Pour ce qui est du démarrage, le rapport note que les fortunes sont diverses. Si certaines télés essaient d’ouvrir avec des émissions religieuses, d’autres par contre sont dans l’informel absolu. Ce qui fait qu’il est impossible pour le téléspectateur de savoir quand est-ce que le programme va réellement démarrer. Mais le mal ne s’arrête pas au petit matin, il continue durant toute la journée. Car, si l’on en croit le Cnra, l’absence de visibilité se prolonge.

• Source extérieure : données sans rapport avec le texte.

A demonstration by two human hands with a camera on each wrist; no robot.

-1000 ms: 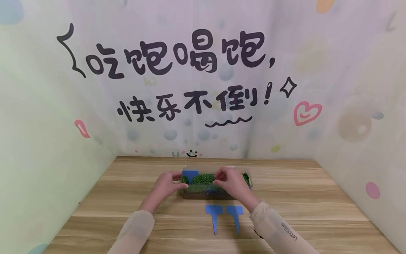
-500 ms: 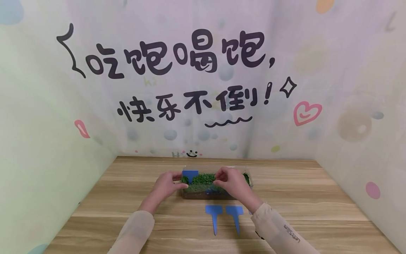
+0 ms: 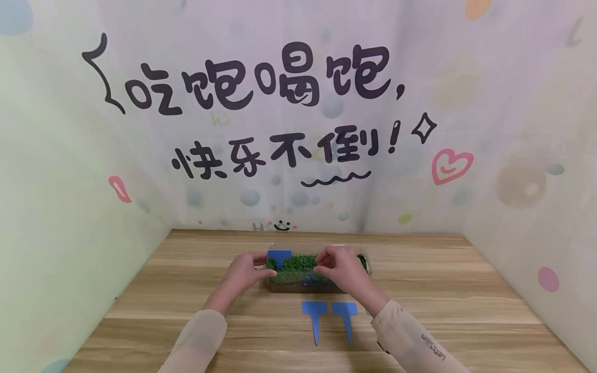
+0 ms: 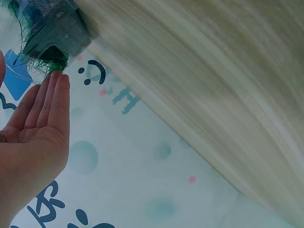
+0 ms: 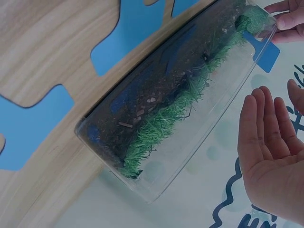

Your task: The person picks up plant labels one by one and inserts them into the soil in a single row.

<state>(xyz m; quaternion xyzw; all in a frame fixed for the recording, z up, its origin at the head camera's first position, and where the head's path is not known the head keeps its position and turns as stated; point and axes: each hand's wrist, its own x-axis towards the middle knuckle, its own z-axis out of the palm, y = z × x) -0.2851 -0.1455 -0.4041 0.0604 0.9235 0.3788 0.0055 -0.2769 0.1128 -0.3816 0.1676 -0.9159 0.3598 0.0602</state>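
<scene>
Taking twelve o'clock as the back wall (image 3: 261,199), I saw a clear box (image 3: 285,286) on the wooden table (image 3: 254,324), its long side facing the person. Dark soil (image 5: 152,97) lay inside beneath green grass (image 3: 298,263), and one blue tag (image 3: 280,256) stood at the box's nine o'clock end, broad head up.

The left hand (image 3: 243,272) was at that same end, thumb by the front corner and fingers reaching toward the rear. From its wrist those fingers looked straight and pressed together, their tips right by the box end.

The right hand (image 3: 342,267) was over the box's three o'clock half. Its fingers were straight and close together, with the thumb standing apart; whether they touched the grass, I couldn't tell.

At the box's six o'clock, two T-shaped tags (image 3: 315,309) lay side by side, points toward the person. A blue sliver (image 3: 368,312) showed around four o'clock, next to the right sleeve (image 3: 410,336).

Bold black lettering ran across the wall at twelve.
</scene>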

Tout est fait par pilotage à vue. ‘’Il est donc impossible, pour certaines chaînes, d'établir une grille de programmes si l'on se réfère à la diffusion effective des émissions’’, regrette-t-on.

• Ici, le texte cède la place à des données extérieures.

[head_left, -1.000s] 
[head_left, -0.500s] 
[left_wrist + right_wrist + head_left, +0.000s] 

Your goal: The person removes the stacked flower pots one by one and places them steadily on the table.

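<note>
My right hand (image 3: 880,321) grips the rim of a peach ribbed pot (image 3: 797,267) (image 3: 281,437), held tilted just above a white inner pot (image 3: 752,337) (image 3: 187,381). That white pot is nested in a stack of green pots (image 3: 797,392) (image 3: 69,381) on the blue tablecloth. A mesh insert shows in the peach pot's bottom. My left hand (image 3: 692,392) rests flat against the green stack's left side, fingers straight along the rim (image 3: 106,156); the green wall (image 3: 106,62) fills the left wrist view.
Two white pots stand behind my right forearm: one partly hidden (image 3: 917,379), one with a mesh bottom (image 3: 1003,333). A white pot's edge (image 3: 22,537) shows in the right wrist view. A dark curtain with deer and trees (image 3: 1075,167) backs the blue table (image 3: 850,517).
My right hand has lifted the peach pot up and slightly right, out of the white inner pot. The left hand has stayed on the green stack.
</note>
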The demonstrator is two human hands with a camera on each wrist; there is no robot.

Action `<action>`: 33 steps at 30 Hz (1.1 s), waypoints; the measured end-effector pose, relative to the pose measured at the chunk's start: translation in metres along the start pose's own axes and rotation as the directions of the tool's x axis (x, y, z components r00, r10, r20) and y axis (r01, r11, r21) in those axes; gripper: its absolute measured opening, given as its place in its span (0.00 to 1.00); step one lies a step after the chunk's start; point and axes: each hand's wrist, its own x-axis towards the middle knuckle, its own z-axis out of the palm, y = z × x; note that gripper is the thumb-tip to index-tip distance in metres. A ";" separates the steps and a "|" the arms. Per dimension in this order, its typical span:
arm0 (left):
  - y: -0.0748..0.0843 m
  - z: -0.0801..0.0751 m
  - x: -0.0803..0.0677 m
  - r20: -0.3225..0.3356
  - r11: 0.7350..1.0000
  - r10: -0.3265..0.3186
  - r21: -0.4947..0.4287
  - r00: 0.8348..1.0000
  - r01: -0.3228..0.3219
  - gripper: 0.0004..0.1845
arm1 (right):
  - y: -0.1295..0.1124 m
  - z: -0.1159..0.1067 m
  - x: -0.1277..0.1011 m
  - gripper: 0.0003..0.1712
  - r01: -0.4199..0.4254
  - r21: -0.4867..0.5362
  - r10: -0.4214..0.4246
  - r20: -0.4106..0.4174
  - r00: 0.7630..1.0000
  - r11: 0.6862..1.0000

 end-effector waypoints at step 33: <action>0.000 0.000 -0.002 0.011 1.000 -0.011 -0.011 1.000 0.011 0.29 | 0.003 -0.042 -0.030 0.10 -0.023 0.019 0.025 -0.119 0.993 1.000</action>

Chaîne, annonceurs et téléspectateurs, tous des victimes
De ce fait, de la chaîne elle-même aux téléspectateurs en passant par les annonceurs, tout le monde en est victime. S’agissant de la première, elle perd en ‘’consommation d'énergie et mobilisation improductive du personnel’’. Or, rien ne garantit que les professionnels des médias qui en subissent les conséquences en heures supplémentaires soient rémunérés en conséquence. ‘’Quant à l'annonceur auquel il est vendu, une tranche horaire censée concentrer le plus grand nombre de téléspectateurs, il peut être saisi d'un doute ou se sentir floué, si l'heure à laquelle sa réclame devait passer n'est pas respectée’’, ajoute le document. Et si jamais il a un emploi du temps qui ne lui permet pas de suivre les horaires aléatoires des médias, il ne pourra guère vérifier. Le tort est donc manifeste. Pour ce qui est du public, il ne peut suivre ses émissions préférées que par le ‘’matraquage sauvage de contenus’’. Le risque ici est de soumettre les mineurs à des contenus qui ne leur sont pas destinés et qu’ils ne doivent pas suivre.

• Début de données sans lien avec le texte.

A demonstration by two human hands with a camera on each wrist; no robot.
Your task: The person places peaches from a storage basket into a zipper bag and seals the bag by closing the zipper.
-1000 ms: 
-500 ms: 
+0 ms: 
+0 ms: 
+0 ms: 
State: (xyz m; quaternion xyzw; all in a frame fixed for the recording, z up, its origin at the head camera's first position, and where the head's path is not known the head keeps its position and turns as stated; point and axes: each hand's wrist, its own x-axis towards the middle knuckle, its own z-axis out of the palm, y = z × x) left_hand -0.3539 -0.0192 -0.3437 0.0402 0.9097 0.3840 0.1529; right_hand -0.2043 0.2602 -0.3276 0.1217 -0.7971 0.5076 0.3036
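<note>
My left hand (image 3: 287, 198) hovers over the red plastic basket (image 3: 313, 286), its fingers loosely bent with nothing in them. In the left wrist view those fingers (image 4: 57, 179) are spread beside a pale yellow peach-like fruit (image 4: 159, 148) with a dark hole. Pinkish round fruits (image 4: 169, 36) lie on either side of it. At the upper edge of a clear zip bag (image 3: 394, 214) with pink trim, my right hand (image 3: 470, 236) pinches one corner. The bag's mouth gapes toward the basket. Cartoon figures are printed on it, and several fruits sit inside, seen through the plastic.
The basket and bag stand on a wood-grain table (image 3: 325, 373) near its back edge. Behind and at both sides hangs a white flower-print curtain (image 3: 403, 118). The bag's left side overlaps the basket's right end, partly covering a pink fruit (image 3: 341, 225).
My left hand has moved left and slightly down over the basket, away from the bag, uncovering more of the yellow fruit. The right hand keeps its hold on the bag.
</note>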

Et même si une émission est diffusée à une heure plus ou moins précise, le téléspectateur n’est pas sûr du démarrage effectif à temps. En effet, beaucoup de journaux télévisés ou autres émissions accusent généralement un retard. Et le constat fait par le Cnra est que les présentateurs n’éprouvent même pas le besoin de présenter des excuses ; sauf si le retard est important. ‘’Ce qui dénote une accoutumance au retard d'une ou deux minutes et qui ne semble pas émouvoir grand monde’’. Le même problème est relevé pour la durée, puisqu’il est difficile, voire impossible de dire avec exactitude l’heure de la fin, du fait de débordements incessants. ‘’Un modus vivendi permettrait aux différents protagonistes de mieux cerner le rapport à la télévision, sachant que les tranches horaires de diffusion devraient se soucier des mœurs sociales’’, suggère le Cnra qui propose aussi l’intégration de la rediffusion pour mieux prendre en compte la diaspora et éviter le ‘’remplissage improvisé’’.
Toutes ces failles ont conduit Babacar Touré et Cie à se poser des questions sur l’organigramme et la qualité de la ressource humaine. Pour eux, il y a nécessité à faire attention sur des postes stratégiques qui demandent des compétences spécifiques. ‘’Si certains postes demeurent vacants ou que leurs titulaires n'ont ni la formation ni les compétences qui auraient dû les y préparer, les répercussions sur le rendement ne peuvent que s'en faire ressentir’’.